Kunstwerke ohne rechte Makel, ohne Ecken und Kanten, ohne exzentrische Spitzen haben mich noch nie begeistert, auch wenn ich ihren objektiven Wert allemal zu schätzen vermag.
21 Antworten
RickthedogRickthedog vor 11 Jahren
Spät gelesen und doch pflichte ich Dir voll und ganz bei: ich kann auch nur 80% geben - möchte den Duft aber nie mehr missen. Das ist das seltsame an ihm: er ist unspektakulär und doch suchterzeugend! Pokal für makellose Kunstwerke!
VollbartVollbart vor 11 Jahren
Was ein toller Kommentar !
SisyphosSisyphos vor 12 Jahren
So kann man den sehen, finde ihn persönlich grandios und zu verschiedenen Anlässen tragbar. Klasse Kommentar, differenziert und nachvollziehbar.
SkywalkerSkywalker vor 12 Jahren
Mir gehts wie Dir. Sicher ein ganz feiner Duft, aber ich werde nicht richtig warm mit ihm und ich bin nicht der Typ für dieses Parfüm.
Schick Dir noch einen Pokal für deine Sammlung.
DannyboyDannyboy vor 12 Jahren
Ein Duft mit wahrnehmbarer Kreuzkümmelnote, aber ohne exzentrische Spitze - allein das zeigt Kurkdjians meisterhaftes Können. *g* Pokal für ihn und einen für dich. ;)

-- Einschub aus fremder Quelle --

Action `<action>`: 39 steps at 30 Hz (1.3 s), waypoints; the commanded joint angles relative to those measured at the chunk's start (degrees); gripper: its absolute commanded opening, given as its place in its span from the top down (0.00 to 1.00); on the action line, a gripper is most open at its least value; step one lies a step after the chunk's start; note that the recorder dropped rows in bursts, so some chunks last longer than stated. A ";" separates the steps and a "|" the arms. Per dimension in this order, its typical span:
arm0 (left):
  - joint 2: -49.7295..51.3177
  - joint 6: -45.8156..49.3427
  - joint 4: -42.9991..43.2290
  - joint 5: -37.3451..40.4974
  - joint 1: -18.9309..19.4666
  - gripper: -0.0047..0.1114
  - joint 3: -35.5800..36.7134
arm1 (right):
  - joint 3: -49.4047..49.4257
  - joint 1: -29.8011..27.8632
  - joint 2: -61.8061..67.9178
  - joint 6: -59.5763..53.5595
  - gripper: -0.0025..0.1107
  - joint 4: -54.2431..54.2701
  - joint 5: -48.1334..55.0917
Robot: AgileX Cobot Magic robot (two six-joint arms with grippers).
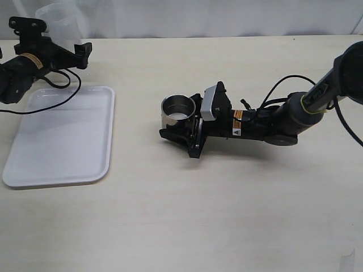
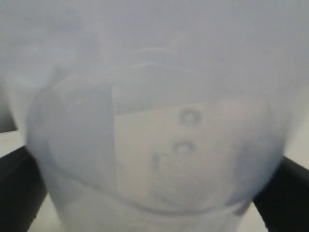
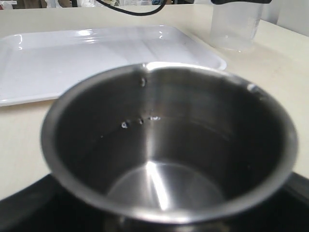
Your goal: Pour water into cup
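The steel cup stands near the table's middle, and my right gripper is shut on it, a black finger pressed to either side. In the right wrist view the cup fills the picture. Its shiny inside shows small droplets of water on the wall. A translucent plastic beaker stands at the far left, beyond the tray. My left gripper straddles it, open. In the left wrist view the beaker fills the frame, with thin slivers of table between it and the black fingers. Any water in it is too blurred to tell.
A white tray lies on the left of the table, with a black cable drooping over its far edge. The right wrist view shows the tray behind the cup and the beaker past the tray's corner. The right arm reaches in from the right edge.
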 commanded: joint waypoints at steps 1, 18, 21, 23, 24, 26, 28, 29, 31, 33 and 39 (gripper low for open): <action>-0.47 -0.64 1.56 0.61 -0.18 0.05 -0.33 | -0.30 0.06 -0.29 -0.18 0.94 0.12 -0.80; -8.15 -0.22 0.79 8.11 0.17 0.05 4.57 | -0.30 0.06 -0.29 -0.18 0.94 0.12 -0.80; -9.41 -0.22 0.79 4.08 0.83 0.05 8.70 | -0.30 0.06 -0.29 -0.18 0.94 0.12 -0.80; -10.32 -0.22 0.79 3.32 1.56 0.05 10.77 | -0.30 0.06 -0.29 -0.18 0.94 0.12 -0.80; -10.64 -0.10 0.70 3.09 1.81 0.05 11.53 | -0.30 0.06 -0.29 -0.18 0.94 0.12 -0.80; -11.37 0.01 0.70 1.96 2.20 0.05 13.49 | -0.30 0.06 -0.29 -0.18 0.94 -0.22 -0.80; -12.18 1.08 -0.28 0.35 2.20 0.05 15.28 | -0.30 0.06 -0.29 -0.18 0.94 -0.85 -0.80; -12.71 1.51 -0.28 -0.50 2.20 0.05 16.32 | -0.30 0.06 -0.29 -0.18 0.94 -0.99 -0.80; -13.68 1.63 -0.28 -2.05 2.20 0.05 18.25 | -0.30 0.06 -0.29 -0.18 0.94 -1.10 -0.80; -14.94 1.76 -0.38 -2.77 2.20 0.05 19.82 | -0.30 0.06 -0.29 -0.18 0.94 -1.10 -0.80; -21.10 2.83 -1.96 -1.97 2.20 0.05 24.58 | -0.30 0.06 -0.29 -0.18 0.94 -1.11 -0.91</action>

FlorblancaFlorblanca vor 12 Jahren
2
Ich konnte mit ihm gar nichts anfangen... Jetzt verstehe ich auch, wieso. ;-)
ParfumAholicParfumAholic vor 12 Jahren
Ich weiss auch nicht warum, aber die Kurkdijan-Düfte sind bislang relativ unbemerkt an mir vorbei gegangen. Vielleicht ist der Grund dafür die von Dir beschriebene Makellosigkeit? Ich glaube, ich muss da doch mal irgendwann ran ;-) Toller Kommi!

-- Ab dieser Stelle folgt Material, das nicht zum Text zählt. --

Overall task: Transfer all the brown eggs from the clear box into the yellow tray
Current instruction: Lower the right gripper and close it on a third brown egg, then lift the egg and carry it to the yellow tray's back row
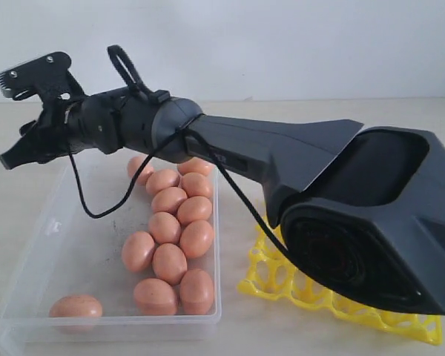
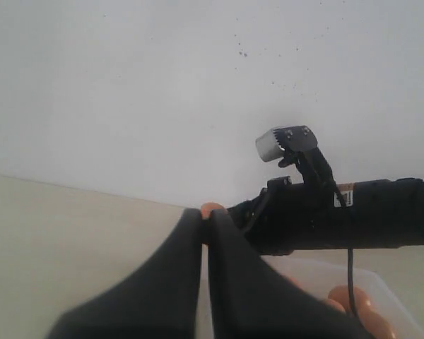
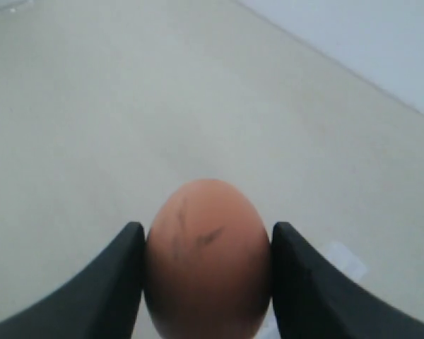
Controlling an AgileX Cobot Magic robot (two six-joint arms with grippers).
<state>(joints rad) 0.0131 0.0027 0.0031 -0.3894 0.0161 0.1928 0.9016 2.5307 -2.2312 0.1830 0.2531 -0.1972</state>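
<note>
Egg (image 3: pixel 208 258), smooth orange-brown oval, faint dark streaks

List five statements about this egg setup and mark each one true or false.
1. The right gripper grips a brown egg. True.
2. The clear box is empty. False: many brown eggs lie in it.
3. A lone egg lies apart from the cluster in the box. True.
4. Eggs fill the yellow tray's visible cups. False: the part of the yellow tray that shows holds none.
5. The left gripper stands wide open. False: its jaws are pressed together.
</note>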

PaloneraPalonera vor 12 Jahren
Same procedure as every time: ein sehr fundierter, aufmerksamer, umsichtiger und Werk wie Künstler respektierender Kommentar, dem Du die erforderliche Zeit und viel Herz und Hirn gewidmet hast. Willkommen auf Platz 1, ;-)!
AavaAava vor 12 Jahren
Toller, sehr differenzierter Kommentar. Ja, Perfektion kann schon mal zu wenig dafür sein, dass uns ein Duft wirklich erreicht. Für mich trotzdem die schönste Understatement-Rosennote ever ;)

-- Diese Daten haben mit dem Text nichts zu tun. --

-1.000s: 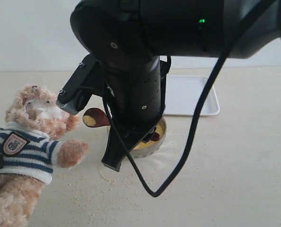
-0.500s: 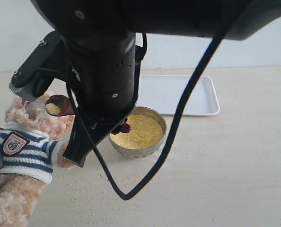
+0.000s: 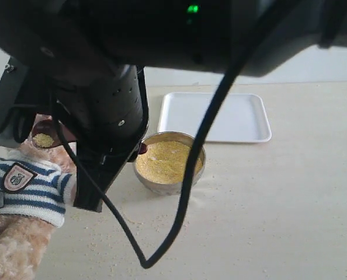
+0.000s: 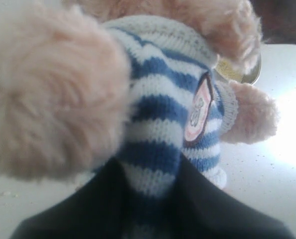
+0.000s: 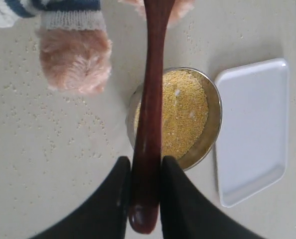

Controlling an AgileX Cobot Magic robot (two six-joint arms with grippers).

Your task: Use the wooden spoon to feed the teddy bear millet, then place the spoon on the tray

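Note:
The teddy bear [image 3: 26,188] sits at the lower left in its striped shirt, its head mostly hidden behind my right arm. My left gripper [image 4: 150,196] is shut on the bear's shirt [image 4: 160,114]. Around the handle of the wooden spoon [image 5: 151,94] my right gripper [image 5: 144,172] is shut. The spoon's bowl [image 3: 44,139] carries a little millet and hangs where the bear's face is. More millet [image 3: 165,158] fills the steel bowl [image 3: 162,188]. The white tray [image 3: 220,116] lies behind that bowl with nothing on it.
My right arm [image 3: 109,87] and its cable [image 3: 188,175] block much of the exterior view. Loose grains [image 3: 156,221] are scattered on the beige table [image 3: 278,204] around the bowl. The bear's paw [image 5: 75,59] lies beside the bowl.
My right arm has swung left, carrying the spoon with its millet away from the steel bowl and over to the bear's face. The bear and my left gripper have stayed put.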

ErgoproxyErgoproxy vor 12 Jahren
Alles zum richtigen Zeitpunkt. Ich trage den Duft mittlerweile gerne zur Arbeit, wenn ich weiß, dass es ein unschöner Arbeitstag wird. ;):)
Jpg153Jpg153 vor 12 Jahren
Heute mal keine Kurzgeschichte - Nicht dass du noch zum Techniker wirst :-)).
Schöne Analyse. Bei mir steht er auch noch zum Testen und so ganz runde Düfte mag ich auch nicht immer. Im Büroalltag oft angezeigt aber manchmal doch langweilig. Pokal!
GaukeleyaGaukeleya vor 12 Jahren
"Perfection in itself is boring" -- dem kann ich mich unbedingt anschliessen. Beizeiten mag ich mich aber auch gern mal in solchen "überrunden" Düften enstpannen. Sehr informativ und klasse, Dein Kommi, wie immer ;-)
MrWhiteMrWhite vor 12 Jahren
Ich verneige mich vor Deinem Kommentar. Dennoch habe ich heute einen Flakon geordert. Dieser Duft macht unsere Welt schöner!
SeelanneSeelanne vor 12 Jahren
Das Problem mit diesen Rosendüften, so meine ich, ist ja immer die Rose :-). Bei mir bleibts auch nur bei einem eher schalen Erlebnis, das ist mir alles zu glatt. Aber wie immer toller Komm. !
SeeroseSeerose vor 12 Jahren
Beifuß ist Artemisia und auch Wermut ähnlich. Beifuß/Gänsefingerkraut an Gans, ekelhaft! Könnte mich interessieren der Duft wegeb des fehlenden Beifußes. Ich liebe klare Düfte - zuweilen.
Dir den fehlenden bitteren Jug Beifußtee+
KiengiraKiengira vor 12 Jahren
Hab ihn schon länger nicht mehr gerochen, hab aber bei meinen Notizen "irgendwie beissend" stehen. Teste ihn morgen nochmal ( obwohl kein Freund von Rosendüften). Bei dir wie immer: Pokal und hilfreich!
MarronMarron vor 12 Jahren
Wie gewohnt auf alle Aspekte eingegangen, bei Dir lese ich gerne mit!
Parfumfan29Parfumfan29 vor 12 Jahren
Hi, Du hast den Duft eindrucksvoll und sehr gut für mich nachvollziehbar beschrieben! Den würde ich als Frau auch einmal testen wollen:-) solche Art von Kommis lese ich sehr gern.Pokal
TaurusTaurus vor 12 Jahren
Für mich persönlich ist der Makel diese Birnennote ... scheint aber wihl nicht jeder wahrzunehmen.
MandelmausMandelmaus vor 12 Jahren
Perfektion hat oft auch etwas unheimliches. So kleine Makel machen doch ungemein sympathisch. :-) Pokal für die scharfe, respektvolle Analyse.
DobbsDobbs vor 12 Jahren
Echte Schönheit braucht halt einen kleinen Makel - danke für diesen fundierten Kommentar!